[WHAT YOU ARE ASKED TO DO] From the first line to the last, set down the data exactly as given.

[SUPPLIED MATERIAL]

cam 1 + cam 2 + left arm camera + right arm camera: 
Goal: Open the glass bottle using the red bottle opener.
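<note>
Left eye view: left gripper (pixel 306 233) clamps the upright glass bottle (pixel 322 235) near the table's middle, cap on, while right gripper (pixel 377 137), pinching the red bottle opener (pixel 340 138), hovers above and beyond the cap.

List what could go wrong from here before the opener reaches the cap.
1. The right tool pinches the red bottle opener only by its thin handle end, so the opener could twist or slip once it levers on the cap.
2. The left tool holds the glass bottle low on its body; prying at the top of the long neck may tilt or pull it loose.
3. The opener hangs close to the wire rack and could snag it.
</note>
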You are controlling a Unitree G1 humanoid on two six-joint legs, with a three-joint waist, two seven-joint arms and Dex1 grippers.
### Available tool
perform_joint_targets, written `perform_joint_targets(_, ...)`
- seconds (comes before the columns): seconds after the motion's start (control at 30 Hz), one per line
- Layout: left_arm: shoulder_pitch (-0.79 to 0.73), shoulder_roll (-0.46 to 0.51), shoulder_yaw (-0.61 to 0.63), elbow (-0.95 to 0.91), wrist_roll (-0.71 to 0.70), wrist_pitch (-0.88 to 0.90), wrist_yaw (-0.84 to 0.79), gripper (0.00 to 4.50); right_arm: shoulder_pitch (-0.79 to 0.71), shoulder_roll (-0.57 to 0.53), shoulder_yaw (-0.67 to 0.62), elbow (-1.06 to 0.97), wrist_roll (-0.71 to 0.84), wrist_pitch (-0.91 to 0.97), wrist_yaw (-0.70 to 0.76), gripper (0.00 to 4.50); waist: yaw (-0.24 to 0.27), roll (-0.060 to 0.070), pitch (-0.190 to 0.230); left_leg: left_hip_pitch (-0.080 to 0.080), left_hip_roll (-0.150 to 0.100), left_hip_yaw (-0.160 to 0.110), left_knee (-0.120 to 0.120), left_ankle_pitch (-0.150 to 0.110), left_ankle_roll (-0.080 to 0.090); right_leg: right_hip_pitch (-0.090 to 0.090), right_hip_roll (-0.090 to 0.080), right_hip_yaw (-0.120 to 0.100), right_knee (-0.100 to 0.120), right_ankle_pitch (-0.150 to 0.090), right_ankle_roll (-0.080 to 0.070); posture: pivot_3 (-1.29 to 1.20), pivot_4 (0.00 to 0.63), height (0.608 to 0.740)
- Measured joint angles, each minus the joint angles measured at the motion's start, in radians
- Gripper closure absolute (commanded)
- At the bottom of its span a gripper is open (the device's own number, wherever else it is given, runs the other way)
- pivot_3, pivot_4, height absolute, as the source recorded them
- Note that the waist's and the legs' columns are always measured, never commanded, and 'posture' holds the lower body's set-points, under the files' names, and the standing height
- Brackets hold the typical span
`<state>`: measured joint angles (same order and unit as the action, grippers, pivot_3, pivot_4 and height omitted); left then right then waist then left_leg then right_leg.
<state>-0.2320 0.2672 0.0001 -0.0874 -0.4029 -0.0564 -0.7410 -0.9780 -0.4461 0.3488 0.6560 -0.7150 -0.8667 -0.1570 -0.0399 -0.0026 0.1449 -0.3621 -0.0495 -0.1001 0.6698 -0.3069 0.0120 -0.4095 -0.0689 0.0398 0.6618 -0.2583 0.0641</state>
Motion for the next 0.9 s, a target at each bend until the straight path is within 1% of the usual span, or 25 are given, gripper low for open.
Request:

[TASK ANSWER]
cam 1 + cam 2 + left arm camera + right arm camera: 
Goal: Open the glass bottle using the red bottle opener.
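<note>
Left eye view: left gripper (pixel 306 233) clamps the upright glass bottle (pixel 322 235) near the table's middle, cap on, while right gripper (pixel 377 137), pinching the red bottle opener (pixel 340 138), hovers above and beyond the cap.

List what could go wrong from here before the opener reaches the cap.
1. The right tool pinches the red bottle opener only by its thin handle end, so the opener could twist or slip once it levers on the cap.
2. The left tool holds the glass bottle low on its body; prying at the top of the long neck may tilt or pull it loose.
3. The opener hangs close to the wire rack and could snag it.
</note>
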You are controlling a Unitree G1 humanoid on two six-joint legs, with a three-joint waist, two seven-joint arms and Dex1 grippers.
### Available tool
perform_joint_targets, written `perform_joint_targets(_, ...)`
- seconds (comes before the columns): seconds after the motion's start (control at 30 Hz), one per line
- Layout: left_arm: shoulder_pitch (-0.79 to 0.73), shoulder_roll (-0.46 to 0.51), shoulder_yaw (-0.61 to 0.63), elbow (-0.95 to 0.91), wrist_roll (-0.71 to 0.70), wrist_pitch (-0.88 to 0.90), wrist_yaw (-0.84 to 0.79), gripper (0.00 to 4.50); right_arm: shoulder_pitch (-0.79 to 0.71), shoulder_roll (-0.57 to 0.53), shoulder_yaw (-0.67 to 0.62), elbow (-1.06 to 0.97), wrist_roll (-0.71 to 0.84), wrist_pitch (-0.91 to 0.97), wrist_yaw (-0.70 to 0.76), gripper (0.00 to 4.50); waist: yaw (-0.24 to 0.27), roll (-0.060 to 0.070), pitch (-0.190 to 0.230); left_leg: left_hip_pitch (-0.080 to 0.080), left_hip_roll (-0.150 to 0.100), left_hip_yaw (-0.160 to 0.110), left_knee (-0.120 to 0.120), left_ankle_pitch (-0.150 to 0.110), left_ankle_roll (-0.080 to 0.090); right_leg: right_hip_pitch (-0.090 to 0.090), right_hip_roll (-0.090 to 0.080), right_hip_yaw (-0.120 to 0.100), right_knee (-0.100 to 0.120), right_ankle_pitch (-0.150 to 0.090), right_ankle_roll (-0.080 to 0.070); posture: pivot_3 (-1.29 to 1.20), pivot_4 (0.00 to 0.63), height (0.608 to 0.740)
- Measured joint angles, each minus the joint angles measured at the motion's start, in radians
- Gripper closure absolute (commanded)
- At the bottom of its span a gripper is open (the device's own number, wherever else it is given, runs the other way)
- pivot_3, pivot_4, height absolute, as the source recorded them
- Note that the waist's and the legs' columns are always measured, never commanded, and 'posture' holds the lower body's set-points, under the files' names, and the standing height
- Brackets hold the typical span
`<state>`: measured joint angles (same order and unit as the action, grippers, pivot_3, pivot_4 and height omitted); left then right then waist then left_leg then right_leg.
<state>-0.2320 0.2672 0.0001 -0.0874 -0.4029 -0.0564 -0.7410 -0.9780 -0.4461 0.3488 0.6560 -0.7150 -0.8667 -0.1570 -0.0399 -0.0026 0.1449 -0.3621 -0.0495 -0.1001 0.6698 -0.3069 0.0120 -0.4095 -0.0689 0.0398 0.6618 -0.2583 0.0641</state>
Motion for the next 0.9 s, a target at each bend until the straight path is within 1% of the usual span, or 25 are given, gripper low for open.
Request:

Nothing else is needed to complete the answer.